(Extracted data entries)
━━━━━━
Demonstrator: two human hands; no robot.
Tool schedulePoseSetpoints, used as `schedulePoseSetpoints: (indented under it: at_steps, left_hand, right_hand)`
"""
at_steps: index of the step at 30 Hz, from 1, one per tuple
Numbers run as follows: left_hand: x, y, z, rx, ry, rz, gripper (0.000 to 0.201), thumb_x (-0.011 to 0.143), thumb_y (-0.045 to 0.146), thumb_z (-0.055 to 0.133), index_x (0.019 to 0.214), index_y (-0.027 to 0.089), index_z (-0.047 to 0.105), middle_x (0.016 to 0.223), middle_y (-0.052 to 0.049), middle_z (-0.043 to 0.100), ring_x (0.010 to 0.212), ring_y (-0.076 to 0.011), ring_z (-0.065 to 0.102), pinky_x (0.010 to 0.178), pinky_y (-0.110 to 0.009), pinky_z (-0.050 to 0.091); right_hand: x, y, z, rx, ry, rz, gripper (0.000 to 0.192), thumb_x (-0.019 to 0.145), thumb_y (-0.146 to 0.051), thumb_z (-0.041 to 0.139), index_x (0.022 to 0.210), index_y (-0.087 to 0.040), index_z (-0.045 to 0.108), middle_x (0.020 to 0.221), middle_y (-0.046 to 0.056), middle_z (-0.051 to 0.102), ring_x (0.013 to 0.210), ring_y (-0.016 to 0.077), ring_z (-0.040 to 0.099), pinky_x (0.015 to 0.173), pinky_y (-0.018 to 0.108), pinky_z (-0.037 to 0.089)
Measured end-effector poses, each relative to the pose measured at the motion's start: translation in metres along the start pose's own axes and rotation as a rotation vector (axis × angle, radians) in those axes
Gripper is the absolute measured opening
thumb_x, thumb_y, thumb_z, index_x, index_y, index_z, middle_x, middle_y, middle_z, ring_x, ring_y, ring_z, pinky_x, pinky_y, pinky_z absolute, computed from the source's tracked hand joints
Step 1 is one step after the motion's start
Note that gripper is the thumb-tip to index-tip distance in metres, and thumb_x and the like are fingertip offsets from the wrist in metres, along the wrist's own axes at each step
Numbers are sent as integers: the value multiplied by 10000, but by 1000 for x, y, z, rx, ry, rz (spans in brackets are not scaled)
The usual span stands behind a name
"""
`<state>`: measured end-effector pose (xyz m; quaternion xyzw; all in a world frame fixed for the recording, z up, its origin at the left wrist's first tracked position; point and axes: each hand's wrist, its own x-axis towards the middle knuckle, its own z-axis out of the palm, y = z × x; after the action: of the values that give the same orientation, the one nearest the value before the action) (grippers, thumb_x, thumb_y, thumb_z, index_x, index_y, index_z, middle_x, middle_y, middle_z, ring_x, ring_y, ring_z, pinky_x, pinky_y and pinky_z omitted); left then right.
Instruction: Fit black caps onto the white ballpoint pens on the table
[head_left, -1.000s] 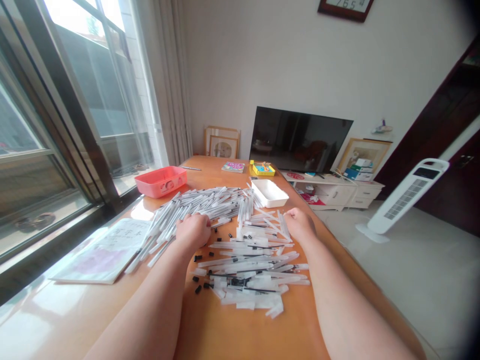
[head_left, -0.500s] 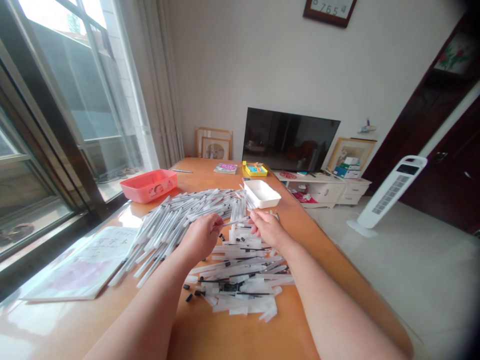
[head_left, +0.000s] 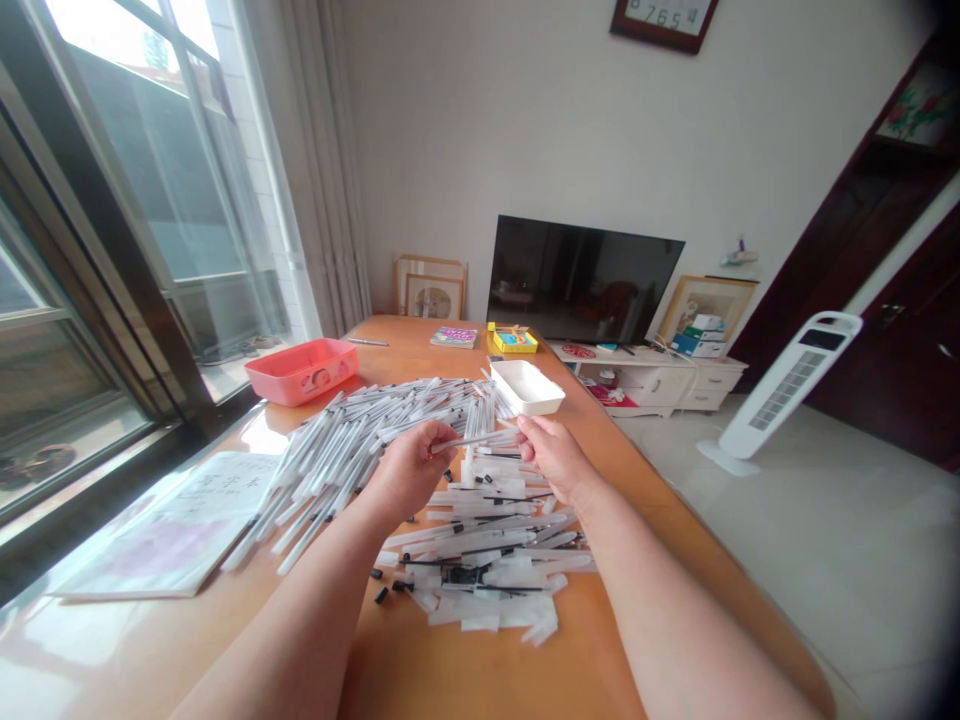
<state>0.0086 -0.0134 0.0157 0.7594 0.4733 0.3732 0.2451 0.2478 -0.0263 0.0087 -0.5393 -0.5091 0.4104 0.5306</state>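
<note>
A slim whitish pen (head_left: 484, 438) spans the gap between my two hands, above the table. My left hand (head_left: 415, 468) is closed on its left end. The fingertips of my right hand (head_left: 553, 452) pinch near its other end; whether they hold the pen itself or a small part at its tip, I cannot make out. Left of and beyond my hands spreads a heap of assembled pens (head_left: 330, 475). Below them lie loose translucent pen barrels (head_left: 465, 540) and dark thin refills. Several small black caps (head_left: 381, 594) are scattered along the left side of these parts.
A white tray (head_left: 529, 408) stands just beyond my right hand. The pink basket (head_left: 300, 380) is at the left, behind a notebook (head_left: 169, 525) near the window. A purple booklet (head_left: 454, 337) and a yellow box (head_left: 514, 345) lie at the table's far end.
My right hand has shifted slightly right, and the gap between my hands is wider, showing more of the pen. The piles look the same.
</note>
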Motion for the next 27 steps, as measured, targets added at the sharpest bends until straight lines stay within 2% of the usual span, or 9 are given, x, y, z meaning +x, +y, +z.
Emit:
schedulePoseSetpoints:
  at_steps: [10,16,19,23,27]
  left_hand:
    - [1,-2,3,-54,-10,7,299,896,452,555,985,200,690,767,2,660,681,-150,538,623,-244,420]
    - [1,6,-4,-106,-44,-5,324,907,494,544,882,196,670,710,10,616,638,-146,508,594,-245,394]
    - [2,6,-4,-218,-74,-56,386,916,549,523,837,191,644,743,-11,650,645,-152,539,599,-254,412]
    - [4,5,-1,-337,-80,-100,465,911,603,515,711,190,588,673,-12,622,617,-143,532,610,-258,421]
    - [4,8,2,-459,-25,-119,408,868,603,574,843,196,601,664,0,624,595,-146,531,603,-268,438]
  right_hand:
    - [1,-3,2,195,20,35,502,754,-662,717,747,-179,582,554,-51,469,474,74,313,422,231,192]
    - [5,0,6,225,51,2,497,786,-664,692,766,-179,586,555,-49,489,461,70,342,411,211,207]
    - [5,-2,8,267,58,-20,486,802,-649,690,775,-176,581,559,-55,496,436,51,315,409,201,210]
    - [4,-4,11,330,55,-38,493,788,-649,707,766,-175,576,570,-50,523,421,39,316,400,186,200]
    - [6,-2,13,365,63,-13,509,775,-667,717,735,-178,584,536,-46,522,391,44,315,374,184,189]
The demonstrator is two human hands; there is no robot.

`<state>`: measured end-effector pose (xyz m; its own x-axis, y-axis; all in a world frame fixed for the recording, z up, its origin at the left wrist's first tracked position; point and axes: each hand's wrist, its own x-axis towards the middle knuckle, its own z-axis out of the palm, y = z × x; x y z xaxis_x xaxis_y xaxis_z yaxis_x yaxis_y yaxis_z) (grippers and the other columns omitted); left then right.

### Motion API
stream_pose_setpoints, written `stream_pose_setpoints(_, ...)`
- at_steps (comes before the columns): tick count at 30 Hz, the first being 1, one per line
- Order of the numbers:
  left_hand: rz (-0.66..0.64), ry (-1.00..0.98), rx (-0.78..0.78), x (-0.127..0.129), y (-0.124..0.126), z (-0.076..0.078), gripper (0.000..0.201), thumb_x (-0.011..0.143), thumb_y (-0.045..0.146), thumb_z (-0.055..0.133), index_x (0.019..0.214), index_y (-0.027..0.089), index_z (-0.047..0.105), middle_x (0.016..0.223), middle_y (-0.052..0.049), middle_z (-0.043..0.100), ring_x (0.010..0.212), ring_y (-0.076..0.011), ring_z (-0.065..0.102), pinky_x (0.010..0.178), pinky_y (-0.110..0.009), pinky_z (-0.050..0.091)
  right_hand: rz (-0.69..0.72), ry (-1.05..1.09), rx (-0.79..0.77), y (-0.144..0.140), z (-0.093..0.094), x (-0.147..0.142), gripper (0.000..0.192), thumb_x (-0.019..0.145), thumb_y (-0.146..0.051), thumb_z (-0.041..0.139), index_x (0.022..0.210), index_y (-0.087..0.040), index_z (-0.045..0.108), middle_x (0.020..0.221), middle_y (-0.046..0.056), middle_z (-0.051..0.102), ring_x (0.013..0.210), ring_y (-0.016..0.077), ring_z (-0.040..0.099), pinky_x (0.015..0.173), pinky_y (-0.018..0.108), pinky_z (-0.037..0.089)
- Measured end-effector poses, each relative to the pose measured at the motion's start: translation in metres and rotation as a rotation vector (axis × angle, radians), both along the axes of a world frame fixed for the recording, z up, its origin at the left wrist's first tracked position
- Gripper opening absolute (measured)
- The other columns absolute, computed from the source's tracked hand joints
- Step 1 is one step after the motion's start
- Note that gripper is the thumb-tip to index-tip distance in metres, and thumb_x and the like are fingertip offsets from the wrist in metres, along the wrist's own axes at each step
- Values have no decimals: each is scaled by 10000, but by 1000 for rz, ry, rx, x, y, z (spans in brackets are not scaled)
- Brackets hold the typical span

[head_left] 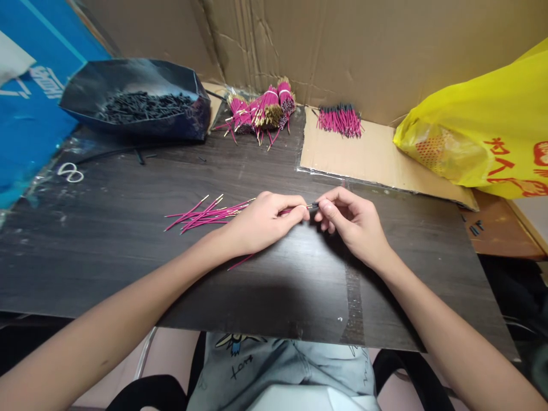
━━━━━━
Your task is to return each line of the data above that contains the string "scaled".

Written response:
Numbers are sent as integers: the value multiplied by 10000, but by 1000 for x, y, z, rx, ry, rz (spans in brackets are not scaled)
- Values have no decimals: each is scaled by 10000, but by 1000 for rz, ry, rx, x, y, z (spans in brackets are not scaled)

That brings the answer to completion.